### What to work on
When the word "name" appears in a line of the data below, list that line.
--
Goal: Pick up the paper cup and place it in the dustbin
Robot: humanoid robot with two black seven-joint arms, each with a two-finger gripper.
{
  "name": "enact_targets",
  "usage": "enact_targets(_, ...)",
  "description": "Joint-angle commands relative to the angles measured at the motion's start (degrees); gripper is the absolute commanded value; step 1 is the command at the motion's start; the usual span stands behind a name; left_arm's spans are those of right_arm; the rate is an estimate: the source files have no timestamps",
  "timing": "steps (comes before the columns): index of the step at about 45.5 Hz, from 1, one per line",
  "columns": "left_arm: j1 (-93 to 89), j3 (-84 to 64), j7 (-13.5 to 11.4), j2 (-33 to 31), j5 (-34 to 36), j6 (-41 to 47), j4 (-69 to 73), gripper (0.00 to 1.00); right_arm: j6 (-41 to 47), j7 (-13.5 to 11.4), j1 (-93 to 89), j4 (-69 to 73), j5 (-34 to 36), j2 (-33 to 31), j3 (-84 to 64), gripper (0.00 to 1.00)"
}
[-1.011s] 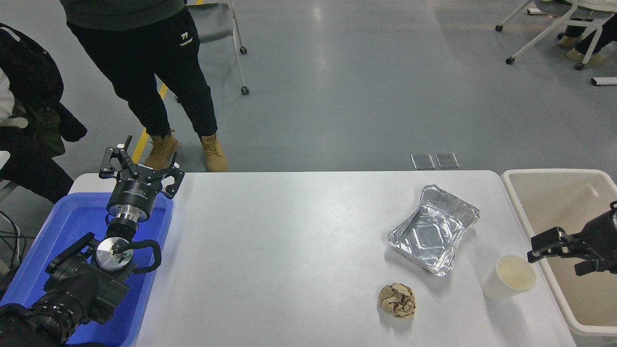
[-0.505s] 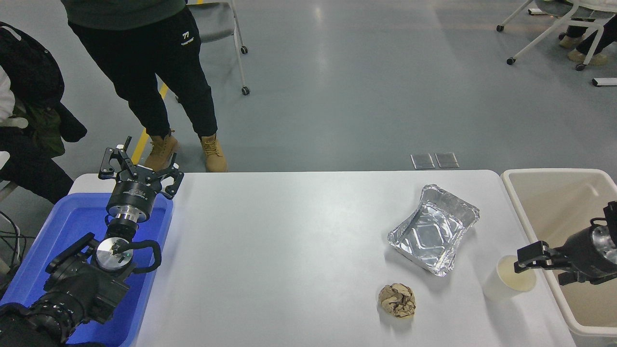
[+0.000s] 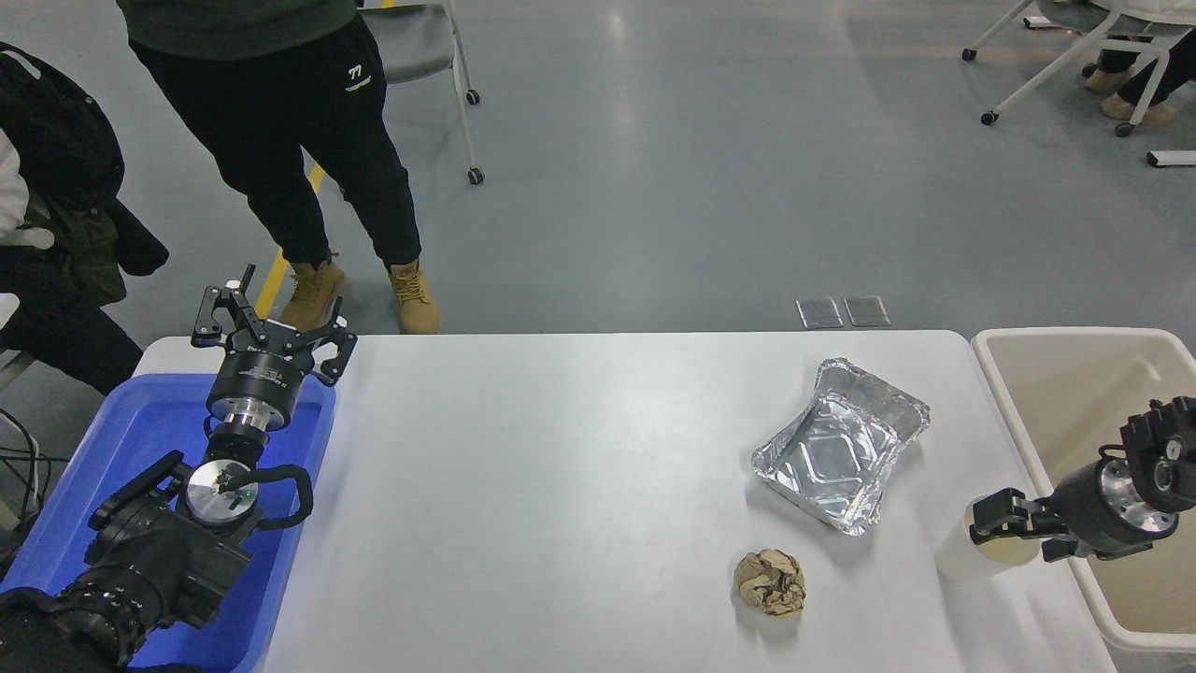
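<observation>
The paper cup [image 3: 955, 556] stands upright near the table's [image 3: 561, 486] right edge, just beside the dustbin [image 3: 1018, 411]. The right gripper [image 3: 1004, 523] is over the cup's mouth; whether its fingers are spread or pinching is unclear. The left gripper [image 3: 271, 332], spread, rests over the blue tub [image 3: 103, 458] at the left edge.

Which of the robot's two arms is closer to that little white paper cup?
The right. Its right gripper is over the paper cup, at the table's right edge beside the dustbin. The left gripper is parked far away across the table, above the blue tub.
</observation>
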Motion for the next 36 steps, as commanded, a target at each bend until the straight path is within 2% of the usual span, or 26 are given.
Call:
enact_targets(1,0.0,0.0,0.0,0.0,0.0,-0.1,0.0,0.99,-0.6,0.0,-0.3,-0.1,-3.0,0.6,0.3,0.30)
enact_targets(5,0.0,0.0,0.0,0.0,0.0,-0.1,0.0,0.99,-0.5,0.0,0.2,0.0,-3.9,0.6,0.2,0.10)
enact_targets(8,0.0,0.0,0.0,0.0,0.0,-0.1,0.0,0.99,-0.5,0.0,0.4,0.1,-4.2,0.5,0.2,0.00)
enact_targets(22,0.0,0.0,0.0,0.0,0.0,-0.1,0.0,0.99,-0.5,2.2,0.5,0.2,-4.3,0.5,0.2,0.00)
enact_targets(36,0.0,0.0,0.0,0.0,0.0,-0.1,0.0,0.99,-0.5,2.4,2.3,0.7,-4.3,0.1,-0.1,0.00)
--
### Task answer
  "name": "enact_targets",
  "description": "Joint-angle commands relative to the angles measured at the motion's start (degrees); gripper is the absolute commanded value; step 1 is the command at the motion's start; the usual span stands behind a name; left_arm's spans are those of right_arm; the rate is an estimate: the source files have no timestamps",

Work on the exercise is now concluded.